Even once you experience success, you may continue to have bad shows (albeit fewer of them). If Dave Chappelle still gets heckled, it clearly doesn't matter how successful you are.
Rough nights are inevitable, no matter where you are in your career, but in the beginning, they occur frequently, and it can take an emotional toll.
2) The Writing
Writing a stand-up act is a long and often tedious process. It takes trial and error, and jokes go through many revisions before they are remotely usable. Usually, the dirtier the material, the more self-hate it creates.
You can only re-write a dick joke so many times before you start questioning your existence. Then, by the time your filthy joke is just right and you get a big laugh, you'll probably think to yourself, “How could people find this funny?”
3) The Loneliness
Being a comedian is a solitary existence. While television writers may get to enjoy the company of like-minded people in a writers' room, stand-ups sit alone in front of their computer or notepad and often only experience contact with people at night.

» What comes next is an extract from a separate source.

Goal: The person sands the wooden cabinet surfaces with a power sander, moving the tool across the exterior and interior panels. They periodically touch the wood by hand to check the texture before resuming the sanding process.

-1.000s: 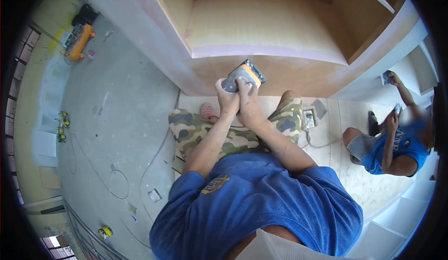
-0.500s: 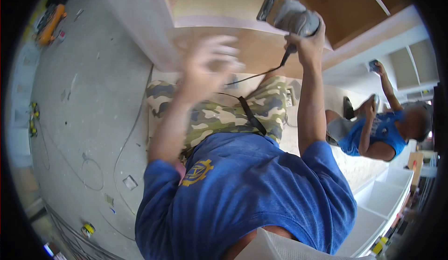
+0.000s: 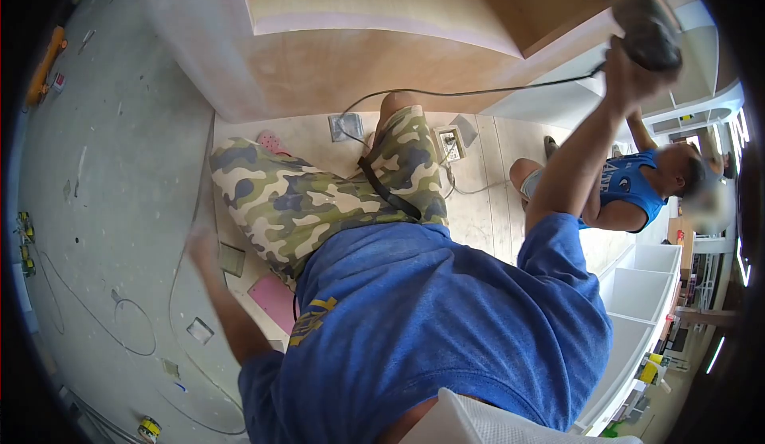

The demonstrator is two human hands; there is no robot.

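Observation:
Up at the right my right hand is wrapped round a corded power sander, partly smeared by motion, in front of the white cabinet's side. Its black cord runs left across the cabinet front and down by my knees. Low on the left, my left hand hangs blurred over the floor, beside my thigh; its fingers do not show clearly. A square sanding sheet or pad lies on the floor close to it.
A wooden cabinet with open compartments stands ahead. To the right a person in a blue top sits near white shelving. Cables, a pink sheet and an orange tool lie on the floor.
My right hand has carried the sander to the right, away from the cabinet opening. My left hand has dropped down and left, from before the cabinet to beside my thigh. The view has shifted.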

Being on the road is difficult, too. Hotels, airports, long car rides and being in an unfamiliar place all contribute to the loneliness, as well.
4) Too Much Free Time
There are only a handful of people out there who can make a living doing stand-up. For those who do, the hours are quite appealing. Wake up when you want, and do your shows at night.
However, lots of free time can lead to boredom and nothing makes the mind go to a dark place faster than not knowing what to do with your day. Keeping busy is essential to remaining stable and sane, but when stimulation is lacking, things can start to go haywire.

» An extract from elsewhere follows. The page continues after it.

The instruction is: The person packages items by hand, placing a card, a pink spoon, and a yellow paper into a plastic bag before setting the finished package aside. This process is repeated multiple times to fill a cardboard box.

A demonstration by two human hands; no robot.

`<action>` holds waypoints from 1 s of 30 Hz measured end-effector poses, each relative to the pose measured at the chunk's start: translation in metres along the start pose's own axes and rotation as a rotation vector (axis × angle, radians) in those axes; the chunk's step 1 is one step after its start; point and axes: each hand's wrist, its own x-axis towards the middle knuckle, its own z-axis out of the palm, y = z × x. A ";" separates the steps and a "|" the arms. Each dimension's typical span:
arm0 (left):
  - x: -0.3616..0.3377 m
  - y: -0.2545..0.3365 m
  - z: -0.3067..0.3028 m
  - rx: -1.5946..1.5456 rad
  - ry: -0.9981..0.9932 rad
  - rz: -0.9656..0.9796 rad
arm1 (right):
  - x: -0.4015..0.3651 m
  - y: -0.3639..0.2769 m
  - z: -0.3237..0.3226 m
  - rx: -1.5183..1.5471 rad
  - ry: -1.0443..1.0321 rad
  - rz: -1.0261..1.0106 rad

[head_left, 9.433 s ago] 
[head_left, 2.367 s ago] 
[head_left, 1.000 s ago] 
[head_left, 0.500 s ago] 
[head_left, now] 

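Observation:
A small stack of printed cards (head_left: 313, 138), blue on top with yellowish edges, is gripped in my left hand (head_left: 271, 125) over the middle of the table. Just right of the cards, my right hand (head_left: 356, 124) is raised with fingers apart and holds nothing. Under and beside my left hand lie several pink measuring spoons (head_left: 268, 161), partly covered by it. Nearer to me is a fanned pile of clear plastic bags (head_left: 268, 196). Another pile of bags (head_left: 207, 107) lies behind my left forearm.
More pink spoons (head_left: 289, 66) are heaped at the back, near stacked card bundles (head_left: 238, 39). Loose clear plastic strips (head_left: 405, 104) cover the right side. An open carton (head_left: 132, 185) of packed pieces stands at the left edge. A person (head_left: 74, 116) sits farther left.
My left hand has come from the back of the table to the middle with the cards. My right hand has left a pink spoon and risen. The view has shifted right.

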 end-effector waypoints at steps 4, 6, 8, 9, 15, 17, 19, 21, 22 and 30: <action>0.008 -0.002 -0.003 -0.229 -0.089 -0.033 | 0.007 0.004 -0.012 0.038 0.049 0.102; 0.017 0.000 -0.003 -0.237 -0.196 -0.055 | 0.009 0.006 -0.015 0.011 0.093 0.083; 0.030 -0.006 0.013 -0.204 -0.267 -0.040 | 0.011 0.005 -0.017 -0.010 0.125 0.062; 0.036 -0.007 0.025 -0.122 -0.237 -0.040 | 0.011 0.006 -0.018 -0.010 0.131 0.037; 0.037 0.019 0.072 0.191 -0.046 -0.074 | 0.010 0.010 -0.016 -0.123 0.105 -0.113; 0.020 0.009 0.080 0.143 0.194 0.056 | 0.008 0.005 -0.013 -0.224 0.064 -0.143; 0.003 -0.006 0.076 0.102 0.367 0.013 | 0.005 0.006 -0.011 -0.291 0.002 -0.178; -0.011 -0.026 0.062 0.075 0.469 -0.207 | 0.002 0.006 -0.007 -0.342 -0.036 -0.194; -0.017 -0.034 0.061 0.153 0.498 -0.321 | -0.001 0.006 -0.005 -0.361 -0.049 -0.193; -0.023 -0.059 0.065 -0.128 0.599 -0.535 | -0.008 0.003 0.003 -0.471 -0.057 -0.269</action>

5) It's Funnier Than Not Hating Yourself
The truth is, a lot of comics embrace the self-hate and make it a part of their act and stage presence. It's well covered territory, but it's for good reason.
When it comes to the writing, it provides a lot of fruitful material. Also, it's a whole lot funnier than getting on stage and talking about how happy you are.
Who the hell wants to hear about that, anyway? Some even fear that happiness can lead to being less funny, and therefore, they encourage the self-hate, making it a self-inflicted wound.
Even though I feel like I have a reasonable understanding of the experiences that comedians go through, and why the cliché of comics as miserable people exists, I'd like it to be clear that I'm a genuinely happy dude (I'm talking to you, Mom!) and not all comics are like this. Personally, I love doing stand-up, and in no way would I consider myself a self-hating person.